I got a full-time job immediately after graduation, but it wasn’t in Human Resources; however, I had a Vice President who took me under his wings and allowed me to review employment applications for job openings at the Distribution Center where I worked, so this helped to strengthen my resume. It took me about two and a half years to secure my first full-time job in the field of human resources where I became a trained test developer for the State’s Government Merit System. From there my career has continued to grow.

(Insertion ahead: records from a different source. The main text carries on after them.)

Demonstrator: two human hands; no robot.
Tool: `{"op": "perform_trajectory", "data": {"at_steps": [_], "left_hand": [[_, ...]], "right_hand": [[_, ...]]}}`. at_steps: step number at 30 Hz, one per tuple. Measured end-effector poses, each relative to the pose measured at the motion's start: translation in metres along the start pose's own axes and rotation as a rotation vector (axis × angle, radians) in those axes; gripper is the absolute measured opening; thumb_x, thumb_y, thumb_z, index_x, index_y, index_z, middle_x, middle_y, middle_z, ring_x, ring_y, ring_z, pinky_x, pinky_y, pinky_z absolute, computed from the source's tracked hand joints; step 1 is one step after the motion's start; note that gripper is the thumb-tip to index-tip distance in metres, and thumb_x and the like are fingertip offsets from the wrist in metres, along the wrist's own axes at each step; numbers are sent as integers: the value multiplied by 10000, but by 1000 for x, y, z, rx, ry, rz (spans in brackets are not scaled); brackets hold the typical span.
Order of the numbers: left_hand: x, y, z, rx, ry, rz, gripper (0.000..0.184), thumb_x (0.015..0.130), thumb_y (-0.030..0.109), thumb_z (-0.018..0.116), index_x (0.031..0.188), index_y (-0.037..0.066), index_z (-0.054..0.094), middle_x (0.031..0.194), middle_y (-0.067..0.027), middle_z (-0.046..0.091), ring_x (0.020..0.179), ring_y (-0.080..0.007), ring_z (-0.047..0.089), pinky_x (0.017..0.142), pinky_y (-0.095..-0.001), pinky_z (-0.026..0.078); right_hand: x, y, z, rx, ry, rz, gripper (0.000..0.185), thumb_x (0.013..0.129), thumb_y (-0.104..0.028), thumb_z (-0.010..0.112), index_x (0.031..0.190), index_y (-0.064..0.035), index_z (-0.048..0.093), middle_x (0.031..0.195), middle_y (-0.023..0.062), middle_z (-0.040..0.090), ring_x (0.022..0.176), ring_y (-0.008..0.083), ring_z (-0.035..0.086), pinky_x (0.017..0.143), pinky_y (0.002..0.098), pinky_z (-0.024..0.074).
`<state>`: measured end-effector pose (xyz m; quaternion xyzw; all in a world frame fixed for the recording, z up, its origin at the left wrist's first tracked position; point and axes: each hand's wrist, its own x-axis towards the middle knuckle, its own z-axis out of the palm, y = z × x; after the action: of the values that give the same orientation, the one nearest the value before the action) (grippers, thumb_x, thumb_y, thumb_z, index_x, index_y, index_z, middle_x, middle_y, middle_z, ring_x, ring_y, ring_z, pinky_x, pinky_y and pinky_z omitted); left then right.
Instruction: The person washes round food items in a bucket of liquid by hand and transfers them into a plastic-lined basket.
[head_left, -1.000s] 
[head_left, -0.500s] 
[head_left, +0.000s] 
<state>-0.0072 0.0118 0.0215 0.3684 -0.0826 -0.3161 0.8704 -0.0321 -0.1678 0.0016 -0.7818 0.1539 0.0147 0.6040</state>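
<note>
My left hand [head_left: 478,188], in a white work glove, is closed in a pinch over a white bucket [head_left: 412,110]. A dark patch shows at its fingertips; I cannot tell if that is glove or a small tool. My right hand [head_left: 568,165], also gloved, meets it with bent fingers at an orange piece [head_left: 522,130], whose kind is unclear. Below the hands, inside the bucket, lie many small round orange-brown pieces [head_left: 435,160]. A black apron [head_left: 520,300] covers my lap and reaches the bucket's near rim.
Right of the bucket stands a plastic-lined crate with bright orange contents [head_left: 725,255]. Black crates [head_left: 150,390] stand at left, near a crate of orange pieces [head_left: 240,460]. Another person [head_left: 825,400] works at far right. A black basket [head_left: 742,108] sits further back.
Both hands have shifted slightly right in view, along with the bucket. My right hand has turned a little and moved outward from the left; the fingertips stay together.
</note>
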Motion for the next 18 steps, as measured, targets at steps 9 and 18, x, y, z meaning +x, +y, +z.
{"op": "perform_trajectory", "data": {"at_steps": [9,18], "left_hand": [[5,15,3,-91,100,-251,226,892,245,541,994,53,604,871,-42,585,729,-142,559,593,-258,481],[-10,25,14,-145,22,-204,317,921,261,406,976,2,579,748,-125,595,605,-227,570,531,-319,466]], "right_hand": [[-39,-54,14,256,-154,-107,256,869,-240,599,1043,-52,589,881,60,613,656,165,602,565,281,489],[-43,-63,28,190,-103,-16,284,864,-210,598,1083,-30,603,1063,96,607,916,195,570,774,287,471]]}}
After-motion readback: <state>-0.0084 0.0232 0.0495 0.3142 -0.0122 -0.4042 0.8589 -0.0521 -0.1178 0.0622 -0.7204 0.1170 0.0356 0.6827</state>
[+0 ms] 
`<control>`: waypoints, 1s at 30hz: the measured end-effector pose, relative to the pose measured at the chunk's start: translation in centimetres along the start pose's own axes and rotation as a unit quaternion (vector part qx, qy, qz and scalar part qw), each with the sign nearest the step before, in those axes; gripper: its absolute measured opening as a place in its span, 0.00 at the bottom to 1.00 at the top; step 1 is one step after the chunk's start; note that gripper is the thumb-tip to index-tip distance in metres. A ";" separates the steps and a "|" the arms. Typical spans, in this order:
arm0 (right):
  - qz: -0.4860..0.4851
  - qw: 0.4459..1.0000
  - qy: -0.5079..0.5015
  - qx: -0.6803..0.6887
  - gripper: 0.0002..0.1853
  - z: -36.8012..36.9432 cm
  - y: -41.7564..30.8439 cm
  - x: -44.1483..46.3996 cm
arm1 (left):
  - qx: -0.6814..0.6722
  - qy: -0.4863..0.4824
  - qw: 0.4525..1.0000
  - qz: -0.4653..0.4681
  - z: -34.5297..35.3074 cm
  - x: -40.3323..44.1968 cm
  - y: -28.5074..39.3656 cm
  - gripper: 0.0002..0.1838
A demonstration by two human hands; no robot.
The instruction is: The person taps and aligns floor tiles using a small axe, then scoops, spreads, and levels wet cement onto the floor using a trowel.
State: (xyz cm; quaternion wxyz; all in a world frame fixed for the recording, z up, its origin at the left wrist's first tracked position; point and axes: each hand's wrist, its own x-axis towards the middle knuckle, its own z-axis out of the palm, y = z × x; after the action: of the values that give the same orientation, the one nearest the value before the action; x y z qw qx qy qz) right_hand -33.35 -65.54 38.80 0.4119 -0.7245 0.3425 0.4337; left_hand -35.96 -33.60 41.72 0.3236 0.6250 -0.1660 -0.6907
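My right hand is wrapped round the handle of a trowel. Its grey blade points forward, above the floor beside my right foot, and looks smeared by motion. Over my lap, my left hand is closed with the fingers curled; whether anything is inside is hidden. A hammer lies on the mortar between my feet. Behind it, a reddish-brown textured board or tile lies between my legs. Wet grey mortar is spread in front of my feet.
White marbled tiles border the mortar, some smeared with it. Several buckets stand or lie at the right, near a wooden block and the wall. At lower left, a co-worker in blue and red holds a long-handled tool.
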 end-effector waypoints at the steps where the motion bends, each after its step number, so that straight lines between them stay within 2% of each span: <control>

My blog was borne out of my desire to write a book that provides practical job search tips and advice, from a spiritual, holistic perspective. After having drafted about three chapters, I got busy with grad school and obtained my MBA; got married and started a family. In 2013, I became SPHR (Sr. Professional in Human Resources) certified. I started seeing other people’s blogs, became interested and thought that blogging might be a great alternative, or spring board to completing my book, so here we are today. My sincere hope is that what I write will help someone. Enjoy!